**Prompt**
For the material below, count each line where the string "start" appears, then return the total alone.

....

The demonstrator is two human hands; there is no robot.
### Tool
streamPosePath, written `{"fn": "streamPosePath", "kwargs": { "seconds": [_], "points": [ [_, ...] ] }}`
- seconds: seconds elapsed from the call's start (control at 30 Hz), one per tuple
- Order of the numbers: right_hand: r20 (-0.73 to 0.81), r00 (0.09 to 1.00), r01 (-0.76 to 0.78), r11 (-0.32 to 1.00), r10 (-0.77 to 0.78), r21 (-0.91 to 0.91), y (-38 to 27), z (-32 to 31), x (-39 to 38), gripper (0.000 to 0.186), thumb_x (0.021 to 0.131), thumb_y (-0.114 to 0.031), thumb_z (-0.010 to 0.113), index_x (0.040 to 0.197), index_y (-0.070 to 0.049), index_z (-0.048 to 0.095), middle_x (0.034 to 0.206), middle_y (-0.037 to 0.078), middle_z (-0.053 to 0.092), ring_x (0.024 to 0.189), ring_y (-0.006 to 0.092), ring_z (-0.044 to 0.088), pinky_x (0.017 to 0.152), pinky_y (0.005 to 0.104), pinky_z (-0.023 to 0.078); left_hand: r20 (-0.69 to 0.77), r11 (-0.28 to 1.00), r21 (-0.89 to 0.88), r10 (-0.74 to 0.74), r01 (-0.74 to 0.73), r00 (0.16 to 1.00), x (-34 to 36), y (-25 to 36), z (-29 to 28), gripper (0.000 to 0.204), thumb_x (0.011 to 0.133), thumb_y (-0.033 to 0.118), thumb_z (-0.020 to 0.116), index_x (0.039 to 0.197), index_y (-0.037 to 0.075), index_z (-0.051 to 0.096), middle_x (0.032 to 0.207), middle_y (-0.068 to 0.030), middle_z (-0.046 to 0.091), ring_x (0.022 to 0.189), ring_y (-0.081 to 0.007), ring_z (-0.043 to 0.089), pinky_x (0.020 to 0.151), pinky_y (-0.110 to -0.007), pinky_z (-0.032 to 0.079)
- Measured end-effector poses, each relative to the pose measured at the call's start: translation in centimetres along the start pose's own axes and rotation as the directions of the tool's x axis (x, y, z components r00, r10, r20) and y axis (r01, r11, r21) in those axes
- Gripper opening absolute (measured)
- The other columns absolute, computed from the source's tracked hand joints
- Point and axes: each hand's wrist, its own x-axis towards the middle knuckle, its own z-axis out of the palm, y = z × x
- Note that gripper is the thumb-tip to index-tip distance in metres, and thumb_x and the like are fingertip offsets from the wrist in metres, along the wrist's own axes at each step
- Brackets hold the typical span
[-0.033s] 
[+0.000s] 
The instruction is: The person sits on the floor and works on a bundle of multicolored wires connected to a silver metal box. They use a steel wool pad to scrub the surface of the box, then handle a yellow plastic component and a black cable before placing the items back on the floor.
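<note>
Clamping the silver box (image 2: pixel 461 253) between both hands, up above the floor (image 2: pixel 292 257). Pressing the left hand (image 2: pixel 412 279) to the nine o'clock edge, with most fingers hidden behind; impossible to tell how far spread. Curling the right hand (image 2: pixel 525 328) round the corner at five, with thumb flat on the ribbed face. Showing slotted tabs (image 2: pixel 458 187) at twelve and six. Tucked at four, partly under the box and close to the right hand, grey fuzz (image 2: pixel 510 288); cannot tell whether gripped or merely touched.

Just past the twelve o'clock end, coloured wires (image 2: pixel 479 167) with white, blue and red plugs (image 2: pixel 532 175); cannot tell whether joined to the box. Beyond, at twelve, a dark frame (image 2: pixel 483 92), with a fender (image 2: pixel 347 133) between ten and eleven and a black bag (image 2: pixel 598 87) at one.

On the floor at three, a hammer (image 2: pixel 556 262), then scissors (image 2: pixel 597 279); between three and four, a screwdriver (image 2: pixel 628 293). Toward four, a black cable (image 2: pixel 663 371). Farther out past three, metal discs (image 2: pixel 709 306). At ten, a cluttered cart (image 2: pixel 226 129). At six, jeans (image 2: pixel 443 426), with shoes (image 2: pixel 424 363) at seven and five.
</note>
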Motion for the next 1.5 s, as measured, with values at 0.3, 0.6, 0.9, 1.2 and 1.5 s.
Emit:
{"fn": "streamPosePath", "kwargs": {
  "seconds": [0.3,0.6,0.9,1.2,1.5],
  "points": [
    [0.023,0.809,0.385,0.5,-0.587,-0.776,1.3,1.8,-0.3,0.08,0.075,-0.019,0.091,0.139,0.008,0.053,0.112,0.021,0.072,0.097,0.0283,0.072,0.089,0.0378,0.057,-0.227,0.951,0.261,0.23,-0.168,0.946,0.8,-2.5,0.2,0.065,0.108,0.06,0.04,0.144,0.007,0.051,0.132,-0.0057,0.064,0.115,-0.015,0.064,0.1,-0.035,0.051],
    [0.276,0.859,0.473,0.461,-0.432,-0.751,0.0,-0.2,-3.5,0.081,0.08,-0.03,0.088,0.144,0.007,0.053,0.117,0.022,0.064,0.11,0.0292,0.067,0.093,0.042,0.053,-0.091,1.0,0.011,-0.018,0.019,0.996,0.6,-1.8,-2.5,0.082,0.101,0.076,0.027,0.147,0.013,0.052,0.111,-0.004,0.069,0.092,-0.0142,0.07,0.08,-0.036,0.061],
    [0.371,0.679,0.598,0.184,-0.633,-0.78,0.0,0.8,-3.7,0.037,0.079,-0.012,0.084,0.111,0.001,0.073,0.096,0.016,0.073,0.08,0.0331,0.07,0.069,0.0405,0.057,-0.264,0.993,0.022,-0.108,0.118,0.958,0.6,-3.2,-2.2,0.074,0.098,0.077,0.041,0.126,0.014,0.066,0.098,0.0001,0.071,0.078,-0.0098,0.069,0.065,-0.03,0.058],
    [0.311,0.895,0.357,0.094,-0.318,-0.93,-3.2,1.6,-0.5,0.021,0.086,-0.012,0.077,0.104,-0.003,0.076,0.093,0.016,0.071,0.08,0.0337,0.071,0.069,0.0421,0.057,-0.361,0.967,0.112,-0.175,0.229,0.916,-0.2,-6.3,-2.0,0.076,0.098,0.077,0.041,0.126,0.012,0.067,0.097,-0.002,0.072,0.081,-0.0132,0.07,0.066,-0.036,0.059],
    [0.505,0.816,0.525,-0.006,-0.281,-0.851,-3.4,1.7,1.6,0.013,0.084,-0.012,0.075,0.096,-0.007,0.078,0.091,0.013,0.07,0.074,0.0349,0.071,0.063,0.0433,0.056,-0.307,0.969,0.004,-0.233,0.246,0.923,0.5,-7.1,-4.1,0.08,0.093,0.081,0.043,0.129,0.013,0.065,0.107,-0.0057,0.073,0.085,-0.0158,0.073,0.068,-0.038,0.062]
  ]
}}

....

**Your solution**
2